Di mata para “wakil-wakil Tuhan” ini, orang-orang seperti Salim Kancil yang melakukan penolakan terhadap “rumah ibadah”—penambangan pasir ilegal—yang merusak lingkungan; adalah bagian dari pembangkang yang halal darahnya. Mereka memberikan pesan yang jelas; bahwa keadilan adalah jembatan menuju neraka. Salim Kancil berjalan menuju nerakanya sendiri, karena menyuarakan keadilan atas tanah di desanya.

Salim Kancil hanyalah salah satu dari sekian orang yang berjalan di jembatan neraka. Nama-nama seperti Munir, Marsinah, dan Jopi adalah orang-orang yang pernah berjalan di jembatan yang sama—dengan akhir yang sama.

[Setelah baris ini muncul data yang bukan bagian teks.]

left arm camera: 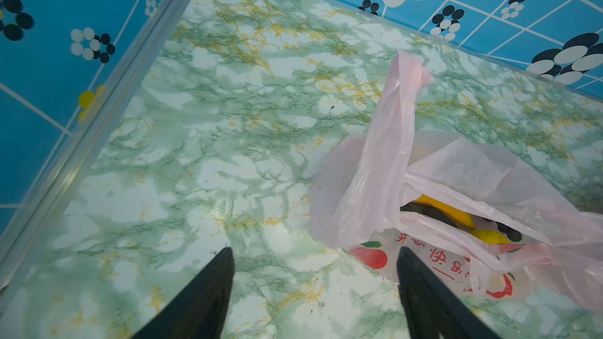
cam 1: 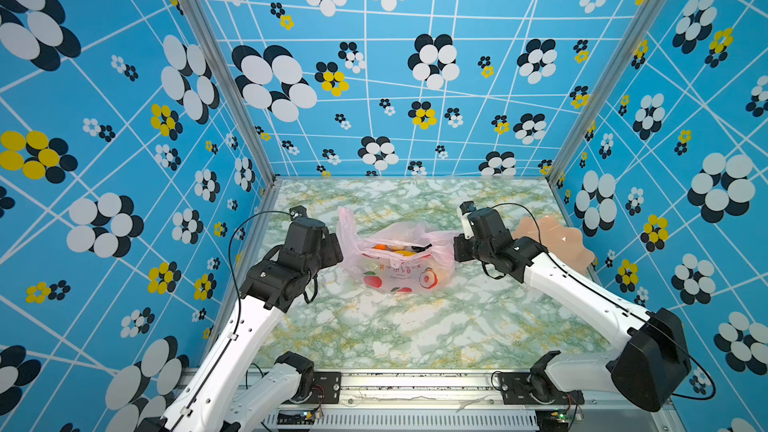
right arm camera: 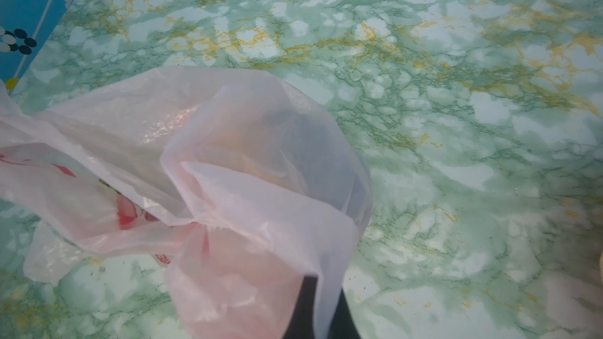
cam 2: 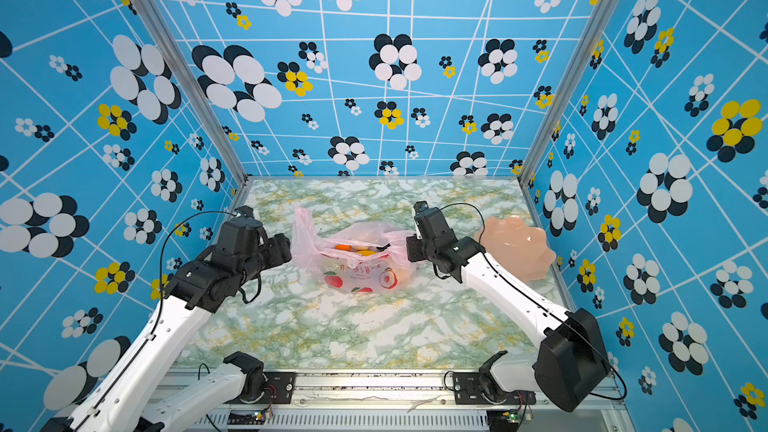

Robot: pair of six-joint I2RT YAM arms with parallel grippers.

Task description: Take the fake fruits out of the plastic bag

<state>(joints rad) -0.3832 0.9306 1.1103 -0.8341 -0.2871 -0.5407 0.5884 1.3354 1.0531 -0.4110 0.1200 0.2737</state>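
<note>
The pink plastic bag (cam 1: 395, 274) (cam 2: 353, 274) lies mid-table, its mouth open upward. Inside show fake fruits: a small orange (cam 1: 379, 247) (cam 2: 343, 248), a yellow banana (left arm camera: 447, 211), a yellow ribbed fruit (left arm camera: 489, 237) and dark grapes (left arm camera: 510, 232). My left gripper (cam 1: 334, 247) (left arm camera: 315, 256) is open just left of the bag, with only bare table between its fingers; the bag's left handle (left arm camera: 404, 99) stands free and upright. My right gripper (cam 1: 457, 249) (right arm camera: 323, 291) is shut on the bag's right handle (right arm camera: 267, 223), holding it stretched out.
A peach scalloped bowl (cam 1: 569, 247) (cam 2: 519, 249) sits at the right wall behind my right arm. The marble-patterned table (cam 1: 374, 326) is bounded by blue flowered walls on three sides and a metal rail (cam 1: 415, 384) at the front.
</note>
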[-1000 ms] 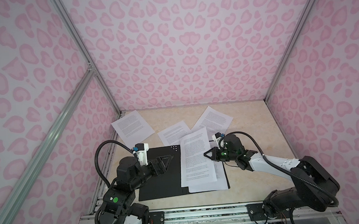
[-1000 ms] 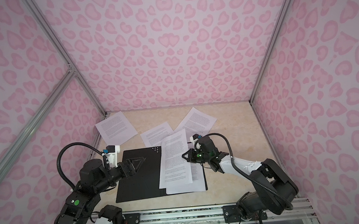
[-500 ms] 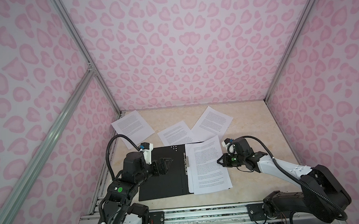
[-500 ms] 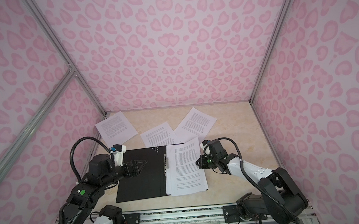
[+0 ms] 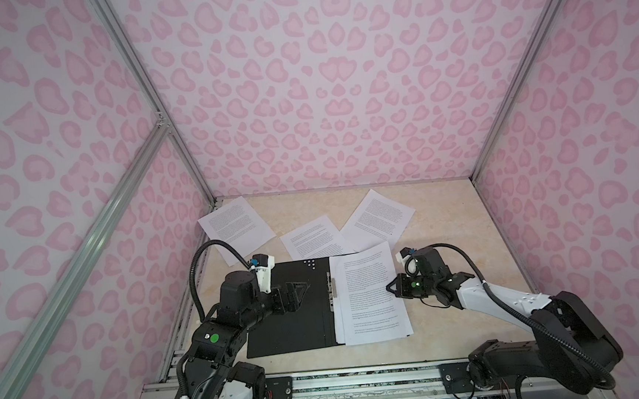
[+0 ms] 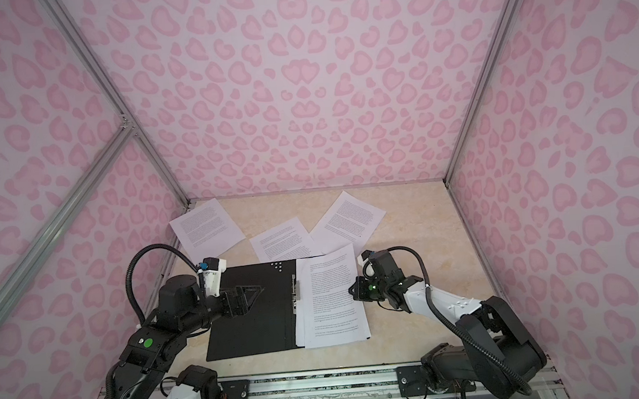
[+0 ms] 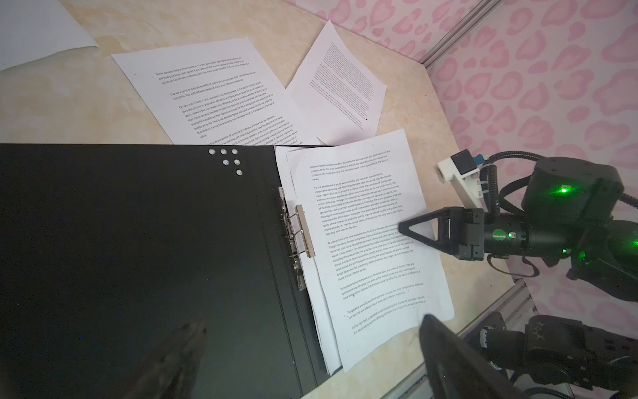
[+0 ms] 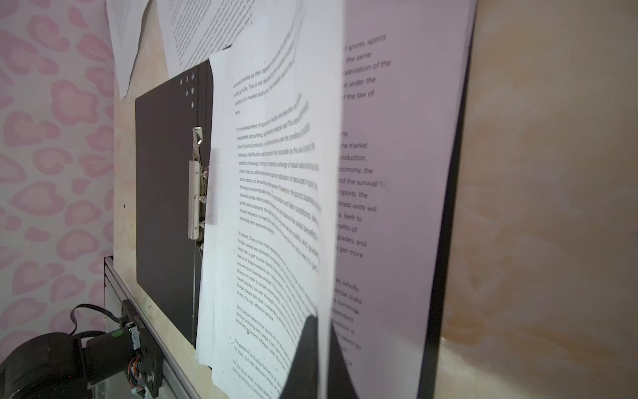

Mungkin Henry Kissinger benar ketika mengatakan “power is the ultimate aphrodisiac”. Kekuasaan bagaikan afrodisiak[1] yang mampu membangkitkan hasrat seseorang untuk memburunya—untuk kepentingan tertentu. Para pedagang ini memiliki hasrat yang kuat untuk menguasai tanah di desa Salim Kancil, walaupun harus dengan cara melacurkan diri.

Tindakan seperti ini bukan lagi hal yang asing bagi negeri ini. 50 tahun yang lalu, pernah terjadi genosida terhadap jutaan orang yang dituduh PKI. Mereka yang menjadi korban genosida tidak mendapatkan keadilannya—dibunuh tanpa proses hukum yang jelas. Bahkan doktrin Orba mengenai PKI, masih melekat di kepala sebagian orang hingga sekarang. Ini adalah sejarah kelam yang digoreskan untuk membangun fondasi awal sebuah singgasana kekuasaan; yang hingga kini masih dilakukan dengan model yang berbeda.

Sejak tahun 1965, setelah kejahatan kemanusiaan terjadi; mungkin saja keadilan telah mati di negeri ini. Bahkan sang “smiling general” dengan pongahnya membuat aturan untuk kepentingan dirinya. Hingga dirinya jatuh pun, tidak ada pengadilan dan keadilan bagi korban-korban yang pernah menjadi bagian dari genosidanya.

Mungkin ini adalah suatu ironi, ketika keadilan sendiri menjadi sebuah barang mahal di negara yang berdasarkan “keadilan sosial”; atau mungkinkah keadilan sendiri yang terlalu utopis bagi negeri ini?



[1] Afrodisiak adalah zat yang mampu meningkatkan hasrat seksual seseorang. Pada konteks ini, Afrosidiak hanyalah perumpamaan dari kekuasaan yang memberikan efek serupa; yaitu membangkitkan hasrat dari seseorang.